Moving up to Industry 4.0

Forrest of the West Midlands Economic Forum says traditional industries face challenging times, but the region could adapt to become a hub for companies using the internet of things to provide specialist services to manufacturers.

“There are a number of manufacturing enterprises that are very close to transforming themselves into Industry 4.0,” says Forrest. “A lot of manufacturing is concentrated outside of Birmingham, with the city acting as a service sector economy. That is where the real growth in Birmingham is going to come from.”

Forrest calls for what Germans refer to as ‘connected industries’ – service sector enterprises that are wholly or partially dependent on the manufacturing sector. These types of services used to sit within manufacturing companies but have been outsourced and now account for between 8% and 10% of the local economy.

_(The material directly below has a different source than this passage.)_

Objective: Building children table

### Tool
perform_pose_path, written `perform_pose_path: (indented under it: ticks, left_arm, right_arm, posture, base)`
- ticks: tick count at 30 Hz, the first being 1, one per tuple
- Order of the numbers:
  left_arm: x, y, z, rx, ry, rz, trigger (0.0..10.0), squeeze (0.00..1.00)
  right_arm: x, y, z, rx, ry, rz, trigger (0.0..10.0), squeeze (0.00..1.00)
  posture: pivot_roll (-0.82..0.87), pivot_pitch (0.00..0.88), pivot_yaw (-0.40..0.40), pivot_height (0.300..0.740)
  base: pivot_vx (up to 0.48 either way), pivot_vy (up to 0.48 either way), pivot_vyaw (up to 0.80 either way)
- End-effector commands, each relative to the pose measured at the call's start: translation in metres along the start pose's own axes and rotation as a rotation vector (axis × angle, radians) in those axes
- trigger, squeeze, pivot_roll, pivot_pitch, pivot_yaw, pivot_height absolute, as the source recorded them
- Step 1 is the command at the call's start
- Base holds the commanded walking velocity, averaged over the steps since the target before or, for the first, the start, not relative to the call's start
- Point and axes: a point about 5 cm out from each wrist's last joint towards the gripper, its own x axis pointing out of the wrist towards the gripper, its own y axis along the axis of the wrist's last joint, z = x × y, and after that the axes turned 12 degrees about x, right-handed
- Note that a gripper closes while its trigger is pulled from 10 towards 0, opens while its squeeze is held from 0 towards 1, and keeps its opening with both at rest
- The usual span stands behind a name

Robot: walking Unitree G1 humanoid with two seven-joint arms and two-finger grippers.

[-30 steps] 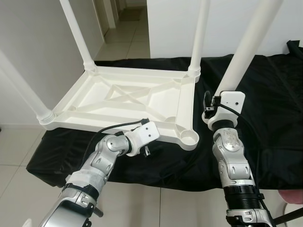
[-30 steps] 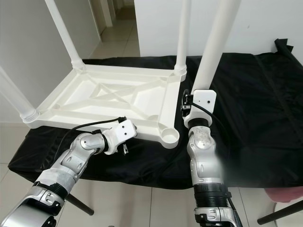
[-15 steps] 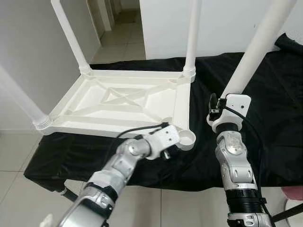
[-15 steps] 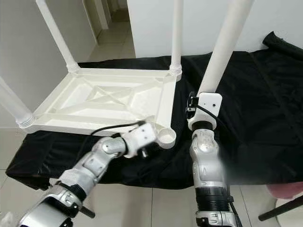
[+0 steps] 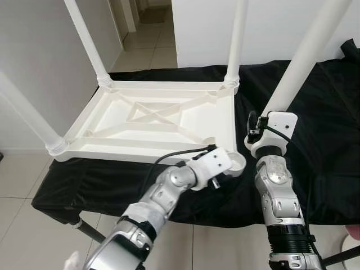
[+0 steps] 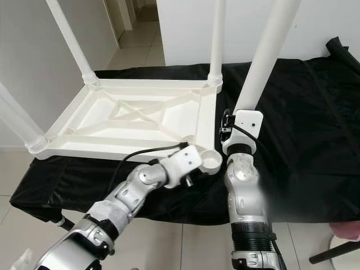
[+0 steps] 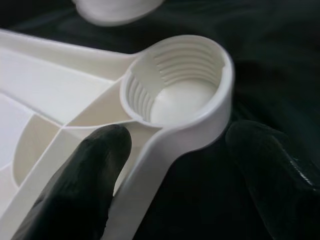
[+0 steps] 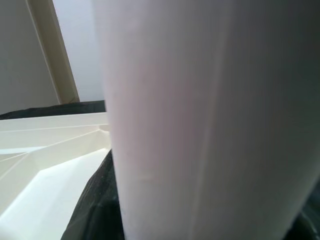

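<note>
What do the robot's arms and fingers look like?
Both arms are shiny silver metal with rounded joints and black ribbed bands lower down. Each wrist ends in a white boxy block with a black cable looping out. The left gripper has fat, rounded black fingers. The right gripper looks black beside its white block.

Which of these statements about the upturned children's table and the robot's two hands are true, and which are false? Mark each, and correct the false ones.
1. Three legs already stand in the tabletop. True.
2. The near right corner socket holds a leg. False: it is empty, its inner threads bare.
3. The right hand holds the fourth leg. True.
4. The left hand is shut on a leg. False: its fingers are open, one on each side of the rim by the socket.
5. The tabletop lies on a black cloth. True.
6. The held leg stands in the socket. False: it is beside it, to its right.
</note>
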Motion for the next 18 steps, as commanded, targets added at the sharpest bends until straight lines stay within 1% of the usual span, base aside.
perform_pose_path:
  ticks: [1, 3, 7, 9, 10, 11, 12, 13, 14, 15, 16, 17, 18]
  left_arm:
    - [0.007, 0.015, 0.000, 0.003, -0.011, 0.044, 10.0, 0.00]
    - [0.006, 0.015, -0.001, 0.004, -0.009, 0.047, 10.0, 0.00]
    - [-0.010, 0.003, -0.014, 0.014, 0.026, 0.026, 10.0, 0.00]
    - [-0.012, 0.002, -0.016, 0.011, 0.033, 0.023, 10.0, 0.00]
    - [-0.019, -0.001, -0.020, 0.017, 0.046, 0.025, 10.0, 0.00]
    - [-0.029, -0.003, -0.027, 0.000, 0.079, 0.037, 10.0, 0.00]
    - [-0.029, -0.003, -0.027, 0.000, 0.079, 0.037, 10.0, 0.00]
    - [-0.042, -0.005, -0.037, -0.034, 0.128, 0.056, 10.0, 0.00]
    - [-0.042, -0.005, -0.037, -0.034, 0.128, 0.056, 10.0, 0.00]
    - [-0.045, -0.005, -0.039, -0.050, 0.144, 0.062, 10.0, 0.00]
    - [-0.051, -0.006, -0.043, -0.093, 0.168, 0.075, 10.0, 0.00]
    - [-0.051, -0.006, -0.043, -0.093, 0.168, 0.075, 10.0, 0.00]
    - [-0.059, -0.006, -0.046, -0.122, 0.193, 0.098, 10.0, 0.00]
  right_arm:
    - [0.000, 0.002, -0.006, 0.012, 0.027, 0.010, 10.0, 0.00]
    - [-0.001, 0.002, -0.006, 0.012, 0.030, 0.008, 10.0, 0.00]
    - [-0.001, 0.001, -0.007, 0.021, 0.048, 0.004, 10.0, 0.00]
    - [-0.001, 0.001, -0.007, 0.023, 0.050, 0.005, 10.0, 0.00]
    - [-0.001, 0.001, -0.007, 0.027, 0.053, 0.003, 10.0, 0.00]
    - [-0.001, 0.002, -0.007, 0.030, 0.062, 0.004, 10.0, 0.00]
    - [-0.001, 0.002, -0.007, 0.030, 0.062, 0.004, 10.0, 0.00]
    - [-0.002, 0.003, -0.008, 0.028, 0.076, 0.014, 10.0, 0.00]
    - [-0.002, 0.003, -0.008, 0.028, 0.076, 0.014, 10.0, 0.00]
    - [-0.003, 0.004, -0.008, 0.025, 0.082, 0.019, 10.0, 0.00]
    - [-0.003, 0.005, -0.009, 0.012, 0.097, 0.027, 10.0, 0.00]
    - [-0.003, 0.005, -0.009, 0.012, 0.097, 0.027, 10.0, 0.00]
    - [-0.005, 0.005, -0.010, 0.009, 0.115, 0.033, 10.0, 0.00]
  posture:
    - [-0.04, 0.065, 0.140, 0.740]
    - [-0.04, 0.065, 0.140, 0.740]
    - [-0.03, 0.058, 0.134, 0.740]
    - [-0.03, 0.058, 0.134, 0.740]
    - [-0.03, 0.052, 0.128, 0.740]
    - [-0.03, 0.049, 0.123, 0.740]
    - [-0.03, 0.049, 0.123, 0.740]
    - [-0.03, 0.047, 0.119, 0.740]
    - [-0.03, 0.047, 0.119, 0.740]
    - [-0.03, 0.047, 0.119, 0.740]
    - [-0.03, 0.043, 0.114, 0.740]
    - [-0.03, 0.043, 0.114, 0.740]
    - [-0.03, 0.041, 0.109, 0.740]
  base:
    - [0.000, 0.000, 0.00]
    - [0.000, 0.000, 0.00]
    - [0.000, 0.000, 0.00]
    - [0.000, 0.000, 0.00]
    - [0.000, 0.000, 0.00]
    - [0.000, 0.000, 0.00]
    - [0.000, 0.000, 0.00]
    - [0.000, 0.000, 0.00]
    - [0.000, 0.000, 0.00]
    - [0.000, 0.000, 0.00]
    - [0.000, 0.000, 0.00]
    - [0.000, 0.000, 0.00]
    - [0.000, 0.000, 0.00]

One innovative services provider that sees opportunities in the West Midlands is Spanish company Iomob, which provides solutions for mobility-as-a-service. The goal of such solutions is to create integrated transport networks, where users can travel through a region via different modes of transport, all via a unified digital platform.

The West Midlands is one of the government’s future transport zones, which will see it investigate how to create efficient multimodal transport networks, and the region is also being used as a test site for autonomous vehicles.

Adrian Ulisse, chief business officer and president of Iomob UK, says that with commuter volumes likely to remain depressed in 2021, it should be an ideal time to trial and introduce transport solutions that at a busier time may have “broken the system”.

“[The West Midlands has] got the manufacturing aspect, urban density, and a number of different cities to work with… it is a great sandbox in which to innovate,” he says.

Barcelona-based Iomob is looking to hire and invest in the West Midlands because “there are a number of government-funded projects but also commercial businesses that are looking to innovate and provide services here”, he adds.

Why investment is needed in transport in Birmingham

This high level of focus on transport is hardly surprising given the inefficiencies of Birmingham’s existing network.

Research published in 2019 by the Open Data Institute Leeds studied the bus and tram services in Birmingham and the West Midlands. It found that although the city had a population (as defined by the OECD) of 1.9 million, its effective population at rush hour was just 0.9 million due to congestion.

Open Data Institute Leeds predicted that just by making buses as reliable at rush hour as they are off-peak, the effective population would grow to 1.3 million, increasing GDP per capita for the region by 7%.

While improvements to local bus and tram routes could make an outsized impact, most media attention is focused on a much bigger and controversial infrastructure project affecting the region. Birmingham will be the central hub of the High Speed 2 (HS2) rail network, due to run from London in the south to Manchester and Leeds in the north.

Midlands Economic Forum (MEC) conducted an independent assessment of the costs of HS2 in 2019. Although the project had an original cost estimate of £30bn, MEC estimates that constructing the three phases of the main route will require £107bn in investment, while connections from HS2 terminals to local rail services adds a further £43bn.

Alhough construction has already begun on Phase 1, rumours abound that due to spiralling costs and stressed public finances, Phase 2b, running from the West Midlands, through the East Midlands and on to Leeds, could yet be scrapped.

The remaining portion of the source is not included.